States’ rights, especially concerning drugs and medical marijuana laws, are number three on our list of “should-be” American rights. Pollsters find an overwhelming amount of national support on this issue, which is in direct opposition to the Obama administration’s viewpoints on the subject. According to Mason-Dixon Polling and Research, 74 percent of American voters think the federal government should not determine states’ distinct medical marijuana laws.

The fact is, Obama is continuing a baseless battle against the fabricated and hyperbolized evils of a naturally growing herb. Most Americans realize that “Reefer Madness” and cannabis demonization are outdated models of government mass control, reflecting a historical bias against the groups associated with weed usage.

The nation’s War on Drugs exceeded a cost of $15 billion in 2010 and has recently led to a massive and unsustainable rise in drug-related incarceration rates and harsher punishments of drug-law offenders. The federal War on Drugs has been a legal excuse to terrorize the impoverished, the minority Americans and the young.

Americans have spoken in numerous polls. They do not want to continue to pay for a civil war which targets the meek, the underrepresented and the marginalized among us. Americans want the federal government to butt out of states’ decisions regarding their own drug laws and how to enforce them.

Speaking of butting out, the American government needs to keep its democratic process out of any determination of a woman’s reproductive health. This is number four on the list of American rights gone wrong.

One poll conducted by Quinnipiac University found that more than 80 percent of Americans support birth control practices and contraceptive use. Recent New York Times polls show that 63 percent of Americans even support government-mandated insurance coverage for birth control.

Most people in America favor women’s rights, including having access to contraceptives, yet this is steadily debated as though it is an open issue. No American woman should have to feel as though her ability to maintain her personal reproductive health is in conflict with American national civil liberties.

No person should be made to feel as though the body he or she is born into determines the freedom to enjoy that body, to protect and to preserve that body.

The war on women has been taking place for centuries, but now we’ve evolved enough, with enough history behind us, to move past it.
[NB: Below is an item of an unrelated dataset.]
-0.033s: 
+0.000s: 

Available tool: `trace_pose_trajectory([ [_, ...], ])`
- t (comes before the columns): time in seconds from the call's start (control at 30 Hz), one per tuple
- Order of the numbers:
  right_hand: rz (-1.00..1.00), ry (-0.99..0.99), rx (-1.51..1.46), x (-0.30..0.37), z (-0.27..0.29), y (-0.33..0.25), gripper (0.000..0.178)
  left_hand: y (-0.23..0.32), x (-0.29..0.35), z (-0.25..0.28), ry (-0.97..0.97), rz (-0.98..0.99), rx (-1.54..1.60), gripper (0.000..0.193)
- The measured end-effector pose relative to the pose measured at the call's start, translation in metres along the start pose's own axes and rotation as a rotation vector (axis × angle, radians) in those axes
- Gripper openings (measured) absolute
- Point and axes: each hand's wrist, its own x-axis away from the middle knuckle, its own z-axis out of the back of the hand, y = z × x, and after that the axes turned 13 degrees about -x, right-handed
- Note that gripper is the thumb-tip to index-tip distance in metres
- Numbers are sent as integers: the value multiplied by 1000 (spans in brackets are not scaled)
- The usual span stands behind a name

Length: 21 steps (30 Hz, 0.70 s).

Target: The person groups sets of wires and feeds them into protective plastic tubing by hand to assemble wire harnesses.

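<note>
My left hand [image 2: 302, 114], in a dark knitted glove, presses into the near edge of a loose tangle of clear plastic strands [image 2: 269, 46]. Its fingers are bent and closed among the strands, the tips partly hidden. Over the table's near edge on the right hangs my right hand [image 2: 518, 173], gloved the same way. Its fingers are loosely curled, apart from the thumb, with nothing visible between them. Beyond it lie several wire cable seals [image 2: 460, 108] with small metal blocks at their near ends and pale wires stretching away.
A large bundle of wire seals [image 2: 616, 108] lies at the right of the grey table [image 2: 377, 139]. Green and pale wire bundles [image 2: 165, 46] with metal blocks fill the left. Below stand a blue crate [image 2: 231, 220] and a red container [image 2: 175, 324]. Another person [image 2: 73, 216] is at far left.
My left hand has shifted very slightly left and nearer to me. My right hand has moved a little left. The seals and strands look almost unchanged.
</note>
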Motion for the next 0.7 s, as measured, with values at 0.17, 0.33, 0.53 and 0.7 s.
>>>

We must move beyond the cultural block that prevents us from realizing the endless depth of human compassion that would flood the world with unity and understanding. To do that, we should seek to rid the prevalence of religious influence from American politics.

The fifth right we have been getting wrong for ages: the right to freedom from religion.

According to a survey by the First Amendment Center, 67 percent of Americans support a Constitutional understanding of distinct church and state separation.

American people agree that we need to keep religion as a personal experience and not allow religious dogma to seep into our nation’s laws.

Our representatives are behind on many levels of public opinion, and it seems that the U.S. government’s primary concern is maintaining the status quo. We cannot allow our nation to exist in two spheres of reality, and overcoming the problems with the democratic process means accepting that all people are indeed entitled to fairness, but not necessarily opinion.